(Exercise requirements): Find how many lines below hold "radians", then state that number by itself.

_____

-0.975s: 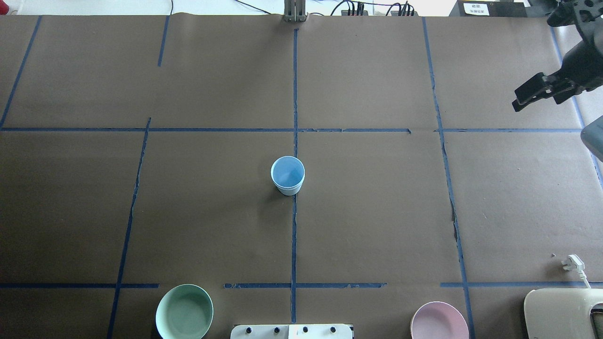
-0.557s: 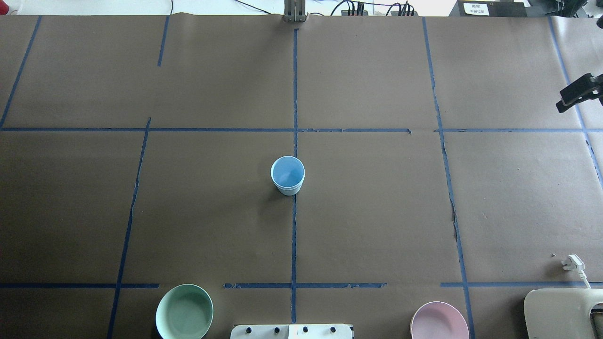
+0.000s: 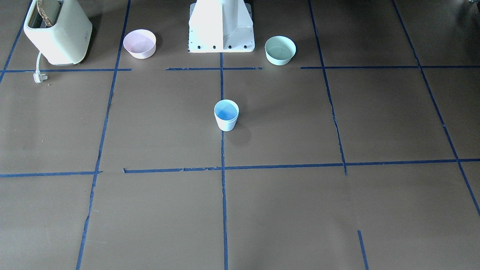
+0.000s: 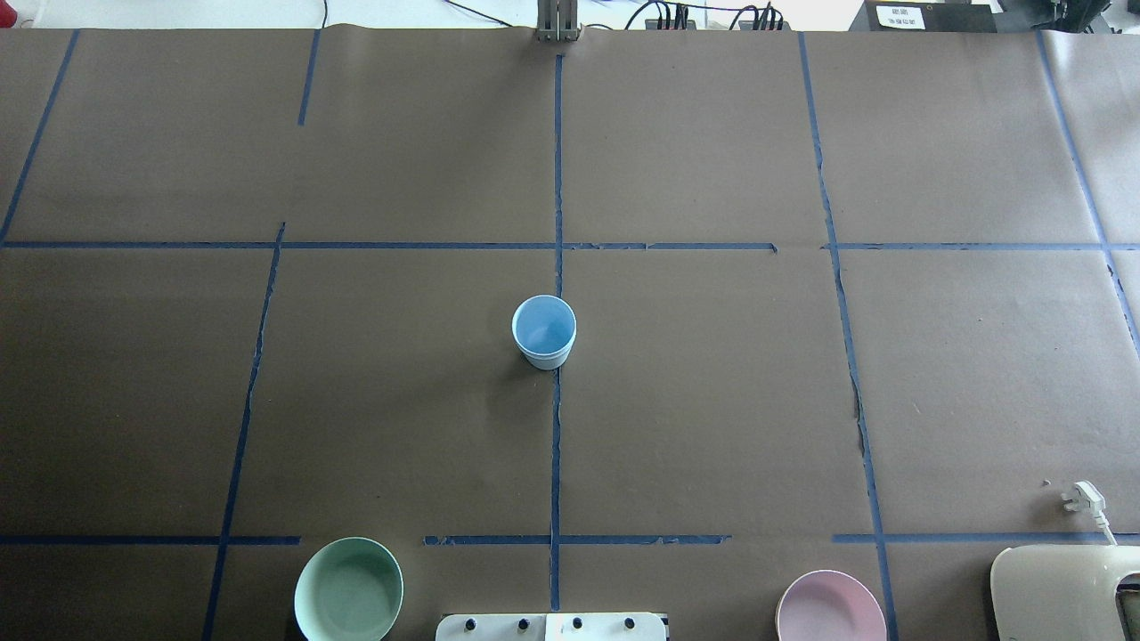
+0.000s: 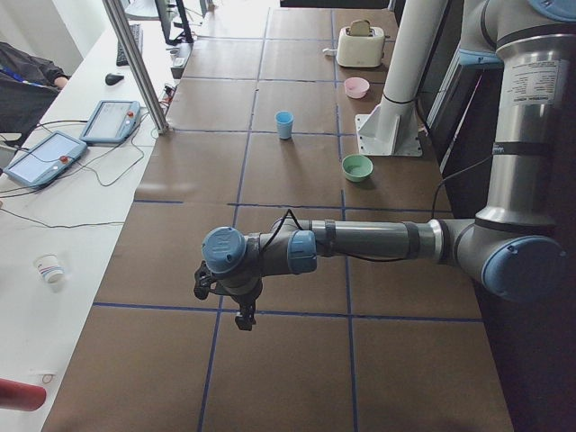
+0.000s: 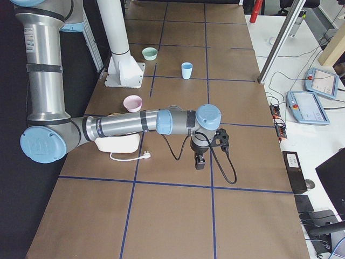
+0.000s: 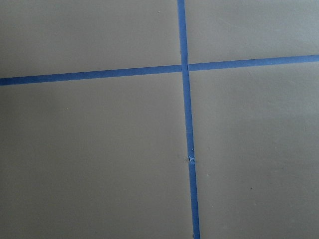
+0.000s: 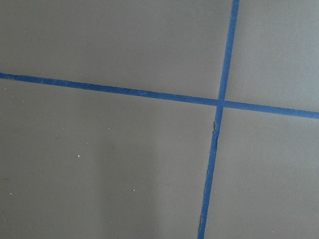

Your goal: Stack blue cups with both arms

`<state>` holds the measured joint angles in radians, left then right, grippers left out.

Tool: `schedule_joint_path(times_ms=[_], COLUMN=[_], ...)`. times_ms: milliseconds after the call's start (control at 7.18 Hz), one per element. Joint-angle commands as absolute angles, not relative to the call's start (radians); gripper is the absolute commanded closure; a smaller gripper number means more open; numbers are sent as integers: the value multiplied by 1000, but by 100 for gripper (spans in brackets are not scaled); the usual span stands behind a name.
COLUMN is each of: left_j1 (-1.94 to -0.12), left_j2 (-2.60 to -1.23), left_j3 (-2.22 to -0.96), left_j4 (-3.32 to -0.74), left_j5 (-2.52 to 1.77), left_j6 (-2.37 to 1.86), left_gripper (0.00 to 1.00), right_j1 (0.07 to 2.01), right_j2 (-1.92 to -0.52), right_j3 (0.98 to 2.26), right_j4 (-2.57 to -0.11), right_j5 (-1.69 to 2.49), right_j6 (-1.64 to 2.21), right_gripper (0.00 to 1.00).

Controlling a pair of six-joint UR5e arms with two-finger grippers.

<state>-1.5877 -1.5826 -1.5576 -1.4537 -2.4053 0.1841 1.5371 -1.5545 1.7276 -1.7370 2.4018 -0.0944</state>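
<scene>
One pale-blue cup point(image 4: 544, 331) stands upright at the table's middle, on the centre tape line; it also shows in the front view point(image 3: 226, 114). Only one cup shape shows, and I cannot tell whether a second sits inside it. My left gripper point(image 5: 243, 319) hangs over the table's left end, far from the cup, and shows only in the exterior left view. My right gripper point(image 6: 198, 162) hangs over the right end and shows only in the exterior right view. I cannot tell whether either is open or shut. Both wrist views show only brown paper and blue tape.
A mint-green bowl point(image 4: 348, 589) and a pink bowl point(image 4: 830, 607) sit at the near edge, either side of the white pedestal point(image 3: 221, 26). A cream toaster point(image 4: 1064, 592) with a loose plug point(image 4: 1082, 497) stands at the near right corner.
My right gripper has moved out of the overhead view past its right edge. The cup and bowls have not moved.
</scene>
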Motion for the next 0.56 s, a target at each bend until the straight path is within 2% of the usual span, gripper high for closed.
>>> schedule_joint_path(times_ms=[0, 139, 418], left_j1=[-1588, -1588, -1588], left_j2=[-1582, -1578, -1580], left_j3=[-1549, -1551, -1552], left_j4=[-1468, -1468, -1468], left_j5=[-2405, -2405, -2405], left_j6=[184, 184, 184], left_gripper=[0, 0, 0], right_j1=[1554, 1575, 1578], right_j2=[-1569, -1572, -1627], right_j3=[1675, 1608, 1601], right_j4=[-1736, -1723, -1594], right_j5=[2402, 2410, 2411], right_j6=[-110, -110, -85], right_gripper=[0, 0, 0])
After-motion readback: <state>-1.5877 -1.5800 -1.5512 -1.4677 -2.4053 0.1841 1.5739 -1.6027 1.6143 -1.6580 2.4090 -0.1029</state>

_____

(Solution to the exercise): 2